Enumerated error types

A single struct can represent all error conditions using an integer _variant field and comptime values as named constants. The write_to method generates human-readable strings from the variant code:

@fieldwise_init
struct FileError(Equatable, ImplicitlyCopyable, Writable):
    var _variant: Int

    # Compile-time constant variants
    comptime not_found = FileError(_variant=1)
    comptime permission_denied = FileError(_variant=2)
    comptime already_exists = FileError(_variant=3)

    fn variant_name(self) -> String:
        if self._variant == 1:
            return "not_found"
        elif self._variant == 2:
            return "permission_denied"
        elif self._variant == 3:
            return "already_exists"
        return "unknown"

    fn write_to(self, mut writer: Some[Writer]):
        writer.write("FileError.", self.variant_name())

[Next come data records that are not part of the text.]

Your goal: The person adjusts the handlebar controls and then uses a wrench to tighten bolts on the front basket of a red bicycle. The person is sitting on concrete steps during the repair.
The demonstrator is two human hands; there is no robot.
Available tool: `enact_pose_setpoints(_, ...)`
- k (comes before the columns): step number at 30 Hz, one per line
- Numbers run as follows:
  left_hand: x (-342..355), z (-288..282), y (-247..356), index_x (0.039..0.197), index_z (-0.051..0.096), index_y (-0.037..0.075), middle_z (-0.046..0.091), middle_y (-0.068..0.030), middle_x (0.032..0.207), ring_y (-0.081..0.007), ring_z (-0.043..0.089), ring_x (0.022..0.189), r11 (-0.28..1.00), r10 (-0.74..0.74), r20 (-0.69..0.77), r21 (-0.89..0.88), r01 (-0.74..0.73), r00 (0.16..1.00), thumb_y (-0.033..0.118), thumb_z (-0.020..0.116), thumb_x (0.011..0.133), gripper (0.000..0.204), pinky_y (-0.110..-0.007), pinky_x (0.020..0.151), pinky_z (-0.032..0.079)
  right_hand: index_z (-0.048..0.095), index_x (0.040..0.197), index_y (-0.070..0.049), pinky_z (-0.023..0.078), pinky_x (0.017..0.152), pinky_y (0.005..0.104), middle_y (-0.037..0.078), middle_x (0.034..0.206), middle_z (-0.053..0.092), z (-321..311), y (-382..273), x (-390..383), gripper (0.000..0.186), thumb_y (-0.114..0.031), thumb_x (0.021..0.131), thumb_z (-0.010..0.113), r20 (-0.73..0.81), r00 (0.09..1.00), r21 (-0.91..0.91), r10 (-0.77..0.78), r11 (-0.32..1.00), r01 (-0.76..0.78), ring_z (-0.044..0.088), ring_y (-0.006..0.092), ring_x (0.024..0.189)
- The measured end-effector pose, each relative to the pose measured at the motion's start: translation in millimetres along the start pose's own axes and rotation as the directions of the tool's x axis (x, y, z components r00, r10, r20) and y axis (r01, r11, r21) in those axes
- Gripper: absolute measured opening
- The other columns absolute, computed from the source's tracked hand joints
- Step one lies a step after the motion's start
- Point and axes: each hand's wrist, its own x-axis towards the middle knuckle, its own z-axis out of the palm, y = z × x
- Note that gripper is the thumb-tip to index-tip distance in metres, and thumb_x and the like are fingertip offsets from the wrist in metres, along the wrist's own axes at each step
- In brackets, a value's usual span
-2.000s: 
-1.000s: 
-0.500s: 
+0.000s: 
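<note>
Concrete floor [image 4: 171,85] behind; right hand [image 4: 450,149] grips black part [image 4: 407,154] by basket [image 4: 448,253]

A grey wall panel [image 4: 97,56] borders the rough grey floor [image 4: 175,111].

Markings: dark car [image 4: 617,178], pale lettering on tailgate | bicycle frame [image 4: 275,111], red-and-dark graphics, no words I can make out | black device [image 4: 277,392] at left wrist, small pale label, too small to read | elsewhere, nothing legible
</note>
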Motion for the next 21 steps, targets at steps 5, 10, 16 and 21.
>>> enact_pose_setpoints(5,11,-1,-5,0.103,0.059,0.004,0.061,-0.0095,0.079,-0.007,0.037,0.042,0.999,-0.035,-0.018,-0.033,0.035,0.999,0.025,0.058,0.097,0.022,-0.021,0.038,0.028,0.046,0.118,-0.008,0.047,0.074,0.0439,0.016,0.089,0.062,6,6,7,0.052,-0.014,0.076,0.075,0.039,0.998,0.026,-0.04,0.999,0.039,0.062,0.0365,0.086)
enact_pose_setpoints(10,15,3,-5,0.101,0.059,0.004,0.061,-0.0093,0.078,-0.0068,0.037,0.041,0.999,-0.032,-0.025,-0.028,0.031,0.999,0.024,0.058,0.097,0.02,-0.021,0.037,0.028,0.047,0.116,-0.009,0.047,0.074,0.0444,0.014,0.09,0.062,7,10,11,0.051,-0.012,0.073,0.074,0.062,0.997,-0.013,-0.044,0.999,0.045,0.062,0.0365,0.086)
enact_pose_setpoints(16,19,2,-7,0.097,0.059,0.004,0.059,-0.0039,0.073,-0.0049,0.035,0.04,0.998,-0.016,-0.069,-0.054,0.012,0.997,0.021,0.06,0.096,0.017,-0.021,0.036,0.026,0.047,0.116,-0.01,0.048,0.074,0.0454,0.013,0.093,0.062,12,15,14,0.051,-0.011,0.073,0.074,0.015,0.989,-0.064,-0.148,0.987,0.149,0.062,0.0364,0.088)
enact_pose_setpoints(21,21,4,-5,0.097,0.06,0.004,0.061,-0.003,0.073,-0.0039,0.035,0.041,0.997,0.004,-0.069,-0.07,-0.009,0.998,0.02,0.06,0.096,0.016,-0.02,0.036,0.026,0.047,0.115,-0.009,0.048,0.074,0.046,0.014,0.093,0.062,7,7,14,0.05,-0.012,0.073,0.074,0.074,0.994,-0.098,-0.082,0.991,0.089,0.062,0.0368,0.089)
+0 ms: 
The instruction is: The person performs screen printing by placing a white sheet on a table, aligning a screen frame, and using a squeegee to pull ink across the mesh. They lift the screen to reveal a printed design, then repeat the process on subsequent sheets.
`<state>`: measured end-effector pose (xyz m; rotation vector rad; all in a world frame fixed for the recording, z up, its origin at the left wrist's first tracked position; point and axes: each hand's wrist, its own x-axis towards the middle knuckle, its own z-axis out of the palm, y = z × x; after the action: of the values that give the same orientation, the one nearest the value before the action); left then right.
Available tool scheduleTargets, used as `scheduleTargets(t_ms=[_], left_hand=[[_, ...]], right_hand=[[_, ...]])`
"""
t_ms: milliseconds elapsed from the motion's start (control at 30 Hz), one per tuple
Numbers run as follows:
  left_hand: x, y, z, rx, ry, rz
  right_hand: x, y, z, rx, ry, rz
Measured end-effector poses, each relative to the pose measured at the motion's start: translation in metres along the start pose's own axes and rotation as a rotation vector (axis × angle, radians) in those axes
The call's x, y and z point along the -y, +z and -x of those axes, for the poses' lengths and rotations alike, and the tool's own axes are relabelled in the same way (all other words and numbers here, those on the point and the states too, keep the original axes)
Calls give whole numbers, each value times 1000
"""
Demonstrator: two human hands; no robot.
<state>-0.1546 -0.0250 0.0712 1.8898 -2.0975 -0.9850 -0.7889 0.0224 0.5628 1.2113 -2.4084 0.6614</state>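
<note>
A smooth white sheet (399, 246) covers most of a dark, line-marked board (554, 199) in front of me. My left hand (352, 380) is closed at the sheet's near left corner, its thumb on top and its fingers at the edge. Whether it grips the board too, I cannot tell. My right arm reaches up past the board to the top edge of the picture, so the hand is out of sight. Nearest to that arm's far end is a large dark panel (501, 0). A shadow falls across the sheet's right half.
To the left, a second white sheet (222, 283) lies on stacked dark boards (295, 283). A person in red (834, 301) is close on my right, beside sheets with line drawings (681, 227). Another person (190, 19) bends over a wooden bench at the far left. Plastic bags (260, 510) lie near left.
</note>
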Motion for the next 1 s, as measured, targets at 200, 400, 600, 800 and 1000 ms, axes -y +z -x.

Because FileError has a single Int field and conforms to Equatable, the compiler auto-synthesizes __eq__(), so you can compare variants directly:

fn open_file(path: String) raises FileError -> String:
    if not path:
        raise FileError.not_found
    if path == "/secret":
        raise FileError.permission_denied
    return "Contents of " + path

You can then match on specific variants in the handler:

try:
    print(open_file("/secret"))
except e:
    if e == FileError.not_found:
        print("Not found:", e)
    elif e == FileError.permission_denied:
        print("Permission denied:", e)

Which produces this output:

Permission denied: FileError.permission_denied

The Variant type

When each error condition needs to carry different data, you can use the standard library Variant type instead of an integer-based enumeration. Define a separate struct for each condition, then combine them into a single error type with a comptime alias:

variant_errors.mojo
from utils import Variant


@fieldwise_init
struct NotFoundError(Copyable, Writable):
    var path: String

    fn write_to(self, mut writer: Some[Writer]):
        writer.write("file not found: ", self.path)


@fieldwise_init
struct PermissionError(Copyable, Writable):
    var path: String
    var required_role: String

    fn write_to(self, mut writer: Some[Writer]):
        writer.write(
            "permission denied on ",
            self.path,
            " (requires ",
            self.required_role,
            ")",
        )


comptime FileError = Variant[NotFoundError, PermissionError]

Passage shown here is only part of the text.